WORK ORDER ▸
Among the records below, which lines contain the string "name"? Report them.

[Saved data entries]
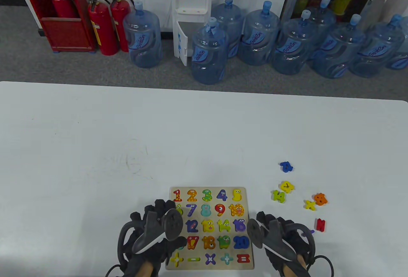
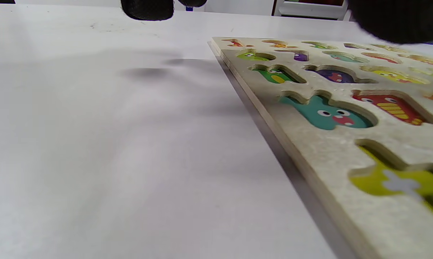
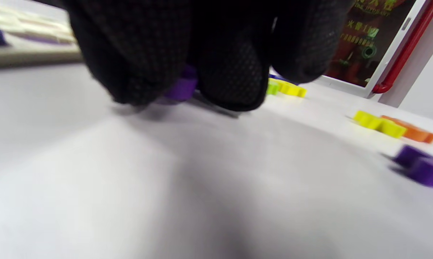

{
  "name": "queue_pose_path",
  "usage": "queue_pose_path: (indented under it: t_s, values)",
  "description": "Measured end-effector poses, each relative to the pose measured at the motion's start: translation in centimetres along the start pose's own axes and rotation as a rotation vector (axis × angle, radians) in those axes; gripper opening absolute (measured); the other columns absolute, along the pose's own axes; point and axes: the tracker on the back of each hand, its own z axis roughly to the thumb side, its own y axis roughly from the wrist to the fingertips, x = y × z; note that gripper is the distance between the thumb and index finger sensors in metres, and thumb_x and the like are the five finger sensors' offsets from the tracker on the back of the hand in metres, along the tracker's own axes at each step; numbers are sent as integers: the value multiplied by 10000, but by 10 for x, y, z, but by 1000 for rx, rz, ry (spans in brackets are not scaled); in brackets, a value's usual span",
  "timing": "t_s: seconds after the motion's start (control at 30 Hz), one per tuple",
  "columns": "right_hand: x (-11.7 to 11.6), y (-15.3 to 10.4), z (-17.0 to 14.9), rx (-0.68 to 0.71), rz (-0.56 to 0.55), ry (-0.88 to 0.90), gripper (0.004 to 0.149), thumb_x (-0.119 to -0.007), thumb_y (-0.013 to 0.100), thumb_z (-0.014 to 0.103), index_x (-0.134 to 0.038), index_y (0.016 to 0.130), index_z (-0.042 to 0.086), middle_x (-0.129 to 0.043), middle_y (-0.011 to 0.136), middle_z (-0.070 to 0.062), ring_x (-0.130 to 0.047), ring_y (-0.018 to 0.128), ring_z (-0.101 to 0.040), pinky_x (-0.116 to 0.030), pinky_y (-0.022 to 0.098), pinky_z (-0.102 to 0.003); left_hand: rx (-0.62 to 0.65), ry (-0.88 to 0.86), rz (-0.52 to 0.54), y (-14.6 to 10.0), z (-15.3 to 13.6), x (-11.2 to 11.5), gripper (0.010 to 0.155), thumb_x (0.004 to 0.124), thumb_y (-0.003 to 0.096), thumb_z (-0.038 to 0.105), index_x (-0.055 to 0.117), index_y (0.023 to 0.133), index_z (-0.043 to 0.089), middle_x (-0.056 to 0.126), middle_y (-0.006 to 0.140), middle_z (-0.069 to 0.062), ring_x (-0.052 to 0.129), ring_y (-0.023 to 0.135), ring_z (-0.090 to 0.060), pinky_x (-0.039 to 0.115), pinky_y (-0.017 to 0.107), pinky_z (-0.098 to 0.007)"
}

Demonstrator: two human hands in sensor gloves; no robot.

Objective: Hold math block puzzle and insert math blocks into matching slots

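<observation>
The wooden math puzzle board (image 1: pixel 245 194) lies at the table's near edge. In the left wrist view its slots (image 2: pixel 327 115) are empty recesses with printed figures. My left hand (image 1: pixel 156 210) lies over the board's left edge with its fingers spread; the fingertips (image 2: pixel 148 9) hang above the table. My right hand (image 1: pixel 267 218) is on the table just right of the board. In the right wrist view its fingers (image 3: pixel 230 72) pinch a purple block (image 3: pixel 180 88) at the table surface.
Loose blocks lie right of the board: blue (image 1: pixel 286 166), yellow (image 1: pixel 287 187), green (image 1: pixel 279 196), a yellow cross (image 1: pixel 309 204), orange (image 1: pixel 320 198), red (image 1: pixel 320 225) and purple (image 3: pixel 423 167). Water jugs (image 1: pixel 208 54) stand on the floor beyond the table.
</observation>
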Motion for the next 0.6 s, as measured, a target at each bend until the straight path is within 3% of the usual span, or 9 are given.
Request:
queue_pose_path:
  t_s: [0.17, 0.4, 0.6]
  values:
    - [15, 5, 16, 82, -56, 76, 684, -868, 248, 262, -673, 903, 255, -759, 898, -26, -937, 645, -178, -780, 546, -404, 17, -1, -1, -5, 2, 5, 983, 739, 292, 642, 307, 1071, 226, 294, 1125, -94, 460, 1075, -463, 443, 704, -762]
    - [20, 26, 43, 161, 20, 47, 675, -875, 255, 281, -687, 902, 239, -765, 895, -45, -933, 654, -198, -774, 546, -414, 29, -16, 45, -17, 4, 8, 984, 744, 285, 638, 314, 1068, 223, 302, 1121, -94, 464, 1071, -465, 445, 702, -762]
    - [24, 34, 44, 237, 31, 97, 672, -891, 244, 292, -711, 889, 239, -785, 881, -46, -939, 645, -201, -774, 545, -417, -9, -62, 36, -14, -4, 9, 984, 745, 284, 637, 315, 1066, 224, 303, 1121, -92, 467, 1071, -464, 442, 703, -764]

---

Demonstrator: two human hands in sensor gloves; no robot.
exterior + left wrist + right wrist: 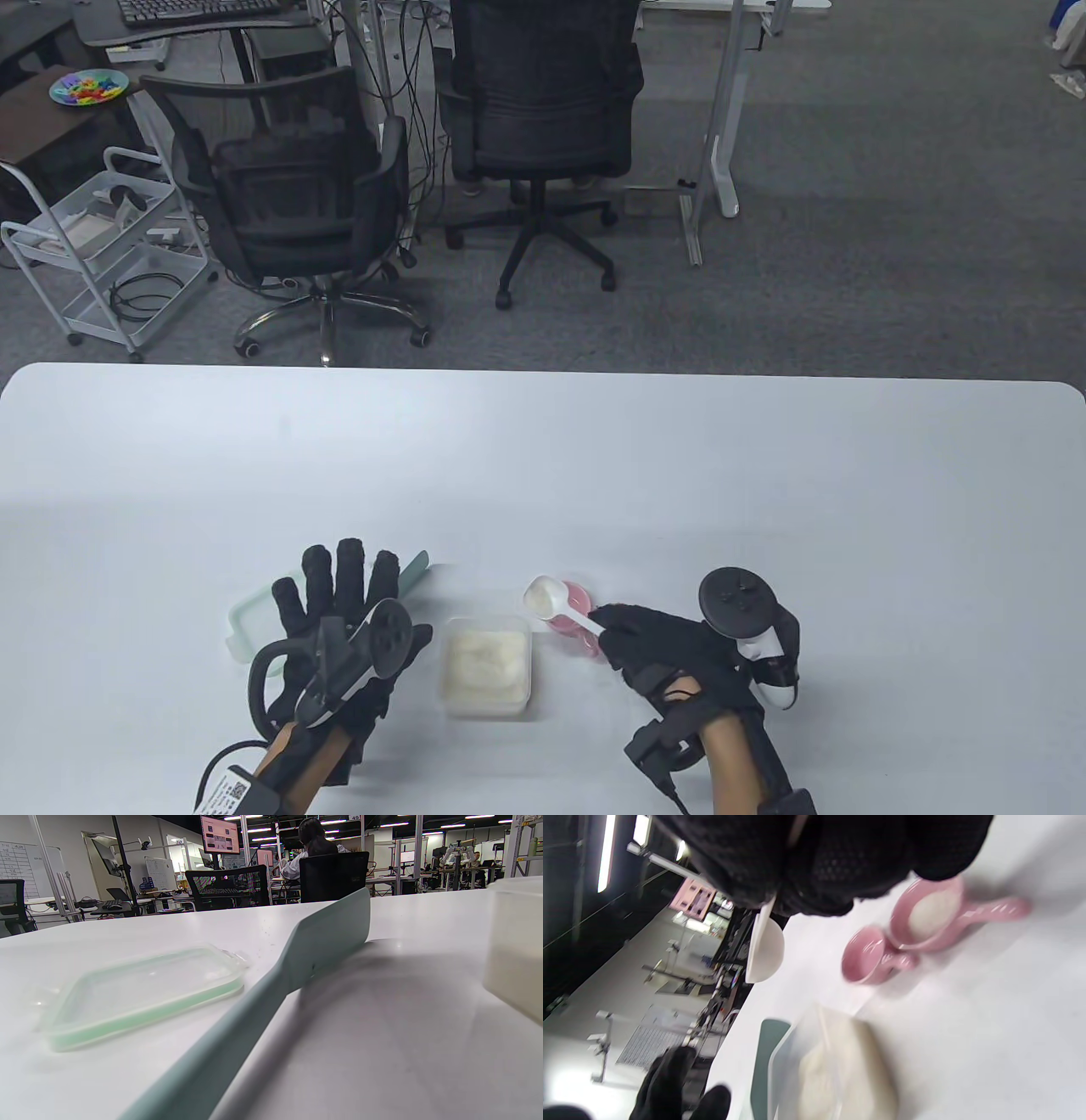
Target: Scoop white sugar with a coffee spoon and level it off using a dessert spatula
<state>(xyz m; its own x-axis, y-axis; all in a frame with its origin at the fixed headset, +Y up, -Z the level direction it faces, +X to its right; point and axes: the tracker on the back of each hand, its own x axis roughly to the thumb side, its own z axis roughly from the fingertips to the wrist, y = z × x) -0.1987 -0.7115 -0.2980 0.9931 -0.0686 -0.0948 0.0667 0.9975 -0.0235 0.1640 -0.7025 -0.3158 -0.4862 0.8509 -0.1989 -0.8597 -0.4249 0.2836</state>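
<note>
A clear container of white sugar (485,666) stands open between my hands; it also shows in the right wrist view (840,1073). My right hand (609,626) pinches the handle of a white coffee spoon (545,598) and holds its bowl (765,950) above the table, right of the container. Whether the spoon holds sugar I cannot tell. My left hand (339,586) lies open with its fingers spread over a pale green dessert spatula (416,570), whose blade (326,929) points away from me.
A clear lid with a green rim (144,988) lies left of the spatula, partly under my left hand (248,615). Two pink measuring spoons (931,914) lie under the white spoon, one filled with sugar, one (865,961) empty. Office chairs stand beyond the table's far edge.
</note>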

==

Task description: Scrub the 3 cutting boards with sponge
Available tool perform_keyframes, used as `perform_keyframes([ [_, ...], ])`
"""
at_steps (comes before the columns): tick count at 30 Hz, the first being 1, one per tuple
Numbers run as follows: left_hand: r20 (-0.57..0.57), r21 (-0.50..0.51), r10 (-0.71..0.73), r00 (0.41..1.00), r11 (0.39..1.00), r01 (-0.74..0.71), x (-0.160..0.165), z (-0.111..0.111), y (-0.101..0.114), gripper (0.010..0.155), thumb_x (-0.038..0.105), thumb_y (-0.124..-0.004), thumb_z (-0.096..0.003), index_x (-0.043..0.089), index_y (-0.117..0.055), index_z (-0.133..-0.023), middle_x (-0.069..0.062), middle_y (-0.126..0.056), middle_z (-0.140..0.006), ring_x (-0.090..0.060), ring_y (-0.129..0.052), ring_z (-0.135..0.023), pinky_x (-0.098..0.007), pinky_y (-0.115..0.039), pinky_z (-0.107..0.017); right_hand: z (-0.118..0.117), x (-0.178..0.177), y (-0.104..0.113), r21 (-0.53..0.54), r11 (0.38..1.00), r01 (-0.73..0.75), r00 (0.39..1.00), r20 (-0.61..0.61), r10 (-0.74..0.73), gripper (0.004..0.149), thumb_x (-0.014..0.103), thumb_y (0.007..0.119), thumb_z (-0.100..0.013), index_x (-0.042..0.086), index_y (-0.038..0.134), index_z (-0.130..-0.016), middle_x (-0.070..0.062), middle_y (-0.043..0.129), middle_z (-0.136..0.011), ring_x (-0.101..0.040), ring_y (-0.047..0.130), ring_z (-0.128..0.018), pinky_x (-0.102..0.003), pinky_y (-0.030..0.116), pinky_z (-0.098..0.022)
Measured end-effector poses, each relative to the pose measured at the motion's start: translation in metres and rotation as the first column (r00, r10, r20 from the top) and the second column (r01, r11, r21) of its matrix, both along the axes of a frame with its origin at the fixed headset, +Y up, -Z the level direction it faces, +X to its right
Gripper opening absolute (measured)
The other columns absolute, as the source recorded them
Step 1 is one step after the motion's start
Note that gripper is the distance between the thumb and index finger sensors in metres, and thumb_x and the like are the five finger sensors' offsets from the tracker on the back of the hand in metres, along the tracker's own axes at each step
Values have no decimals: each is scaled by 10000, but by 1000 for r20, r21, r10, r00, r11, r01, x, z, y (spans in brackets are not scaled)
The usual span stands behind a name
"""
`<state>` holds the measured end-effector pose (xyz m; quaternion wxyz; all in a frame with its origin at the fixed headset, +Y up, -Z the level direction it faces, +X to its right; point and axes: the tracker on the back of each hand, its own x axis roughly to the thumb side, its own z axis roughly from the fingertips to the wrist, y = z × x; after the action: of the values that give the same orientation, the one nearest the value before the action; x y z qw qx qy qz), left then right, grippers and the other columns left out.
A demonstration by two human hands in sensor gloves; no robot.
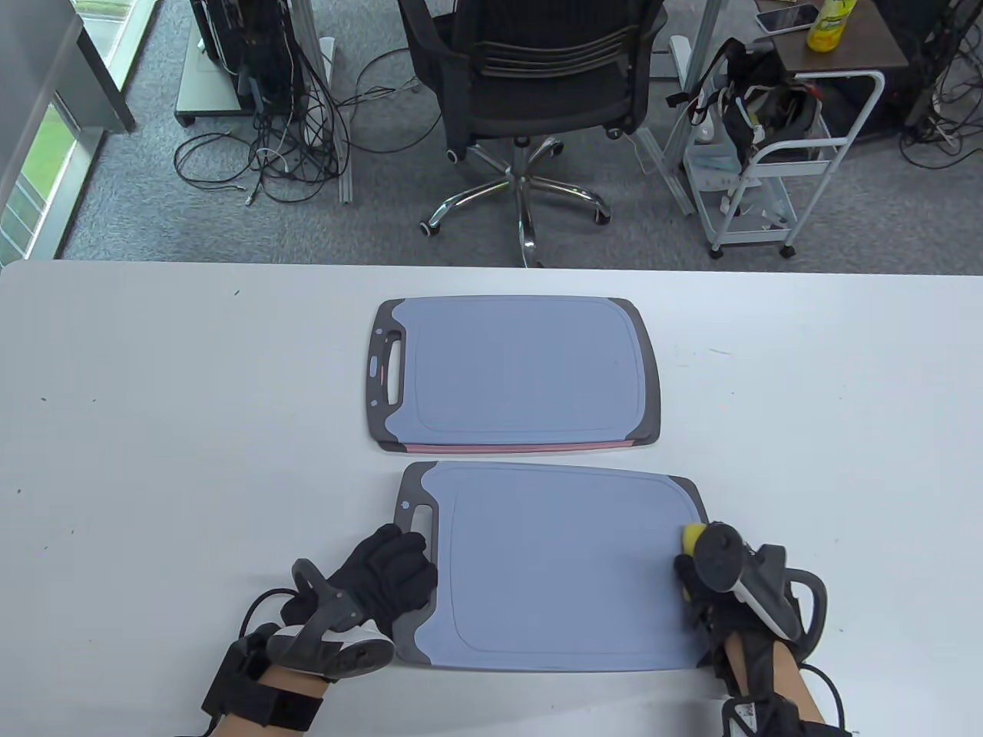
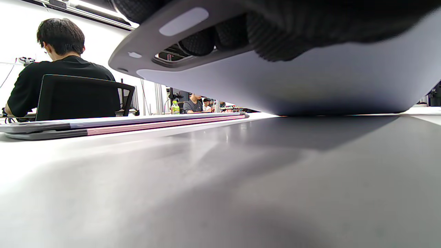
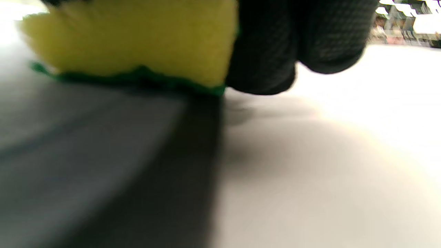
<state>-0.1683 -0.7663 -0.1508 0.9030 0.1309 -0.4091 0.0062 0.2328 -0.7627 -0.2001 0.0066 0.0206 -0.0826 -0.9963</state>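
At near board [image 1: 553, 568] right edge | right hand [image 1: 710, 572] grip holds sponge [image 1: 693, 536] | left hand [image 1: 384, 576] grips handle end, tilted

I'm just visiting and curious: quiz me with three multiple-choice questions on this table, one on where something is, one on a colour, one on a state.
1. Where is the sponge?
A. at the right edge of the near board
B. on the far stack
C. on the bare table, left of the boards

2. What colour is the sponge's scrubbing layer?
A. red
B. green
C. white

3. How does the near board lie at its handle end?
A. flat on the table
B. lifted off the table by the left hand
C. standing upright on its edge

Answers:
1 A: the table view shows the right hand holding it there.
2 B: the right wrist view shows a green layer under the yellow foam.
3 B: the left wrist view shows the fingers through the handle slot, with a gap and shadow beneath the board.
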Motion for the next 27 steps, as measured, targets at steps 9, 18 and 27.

FINISHED TASK ▸
  "name": "queue_pose_path",
The usual span stands behind a name

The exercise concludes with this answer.